ADRの現場から 不動産会社が知っておくべきトラブル解決ノウハウ 183 空き家に関する相談事例 日本不動産仲裁機構
住宅新報 2021年9月21日 号 16面
連載: ADRの現場から
空き家の増加を抑制することを目的に、2014年に「空家等対策の推進に関する特別措置法」が制定されました。そして、この法律において措置対象となっている「特定空き家」とは、(1)倒壊もしくは保安上危険となる恐れがある状態、(2)著しく衛生上有害となる恐れのある状態、(3)適切な管理が行われないことにより著しく景観を残っている状態、(4)その他周辺の生活環境の保全を図るために放置することが不適切である状態――にある空き家を指します。なお、特定空き家は、(1)犯罪問題、(2)災害問題、(3)衛生問題、(4)風景・景観問題――などを発生させるケースが多く、これらの問題は当然、近隣住民とのトラブルとなってしまいます。今回は、空き家に関するトラブル相談事例を紹介します。

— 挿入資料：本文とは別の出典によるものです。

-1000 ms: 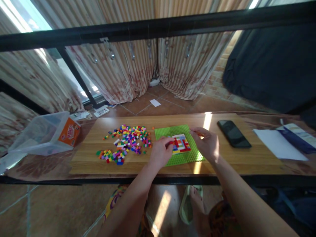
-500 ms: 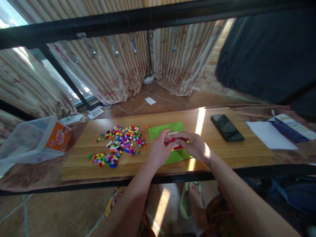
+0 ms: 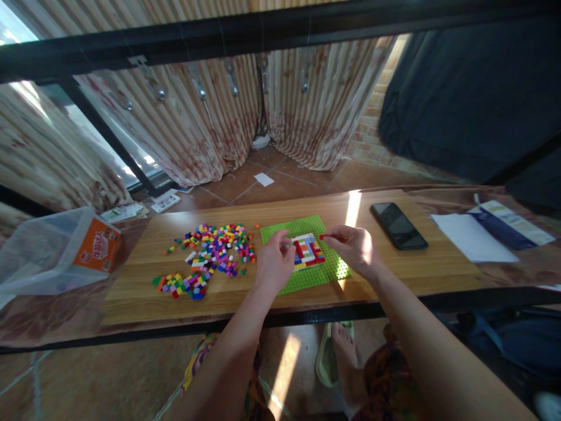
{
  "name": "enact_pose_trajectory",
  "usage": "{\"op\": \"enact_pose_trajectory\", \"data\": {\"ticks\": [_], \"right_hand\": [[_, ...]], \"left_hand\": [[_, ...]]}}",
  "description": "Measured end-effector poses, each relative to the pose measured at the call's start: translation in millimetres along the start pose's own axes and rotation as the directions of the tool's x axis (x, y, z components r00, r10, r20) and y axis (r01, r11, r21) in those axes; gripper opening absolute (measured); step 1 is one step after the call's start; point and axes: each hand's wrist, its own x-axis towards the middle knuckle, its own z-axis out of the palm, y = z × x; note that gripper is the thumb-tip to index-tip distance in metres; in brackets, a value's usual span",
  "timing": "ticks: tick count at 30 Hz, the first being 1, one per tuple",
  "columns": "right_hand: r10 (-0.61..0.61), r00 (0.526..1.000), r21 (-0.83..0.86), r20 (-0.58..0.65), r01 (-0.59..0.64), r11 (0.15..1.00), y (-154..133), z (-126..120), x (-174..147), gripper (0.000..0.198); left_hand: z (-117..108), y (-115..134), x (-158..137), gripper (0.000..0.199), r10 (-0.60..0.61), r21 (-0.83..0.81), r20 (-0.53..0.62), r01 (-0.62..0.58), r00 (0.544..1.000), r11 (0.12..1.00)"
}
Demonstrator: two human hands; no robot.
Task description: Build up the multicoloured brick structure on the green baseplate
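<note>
a: and the right hand [image 3: 354, 248] is over the right side of the green board [image 3: 291, 225], fingertips pressed together, pinching a small red brick [image 3: 322, 237]!

b: lovely tight pinch, that. the brick sits out at the very tips, just beside the upper right of the patchwork of bricks [image 3: 308, 251].

a: and where's that patchwork?

b: on the board, near its middle: red, white, blue, yellow and orange pieces packed close together.

a: over to the left hand [image 3: 275, 260], then. thumb and forefinger spread, a gap between them, right by the patchwork's left edge. touching it?

b: can't tell from here. a light hold on that edge would be sound practice, i'd say, as it should stop the board sliding on the wooden table [image 3: 144, 257].

a: and technique for the right?

b: grip a piece that small by its sides, keep the fingertips off its underside, square it with its neighbours, and press straight down. tilt it and it could jam or nudge the next one.

a: loose bricks [image 3: 223, 248] lie scattered left of the board, the phone [image 3: 398, 225] well to the right, both out of the elbows' way!
</note>
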Motion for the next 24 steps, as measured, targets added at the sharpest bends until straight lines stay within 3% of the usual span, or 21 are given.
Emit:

A氏の隣には空き家があり、そこにはゴミが大量に不法投棄されていました。ゴミは空き缶や古雑誌をはじめとした生活ゴミだけではなく、家電製品や家具、自転車、布団などを投げ捨てていくといったような悪質なものもありました。A氏は、このゴミ屋敷となった空き家が、今後不審者のたまり場となったり、放火の対象となるのではないかと危惧しており、なんとか解決したいと考えていました。
次は、災害からの二次被害を心配していたB氏です。B氏の近隣の空き家は、適切な管理がなされないため、一般の住宅よりも早く老朽化が進んでしまい、突風により、外壁の一部が剥がれてしまったり、アンテナ類が倒れて落下することもありました。小学生になる娘は、この空き家の近くを登下校の際に通るため、B氏はいざ大地震があった際は空き家そのものが倒壊をしてしまい、娘が下敷きになってしまうのではないかと非常に心配をしていました。B氏は、まず空き家の所有者を調べて話し合いの場を持ち、自分の不安な気持ちを知ってもらいたいと考えていました。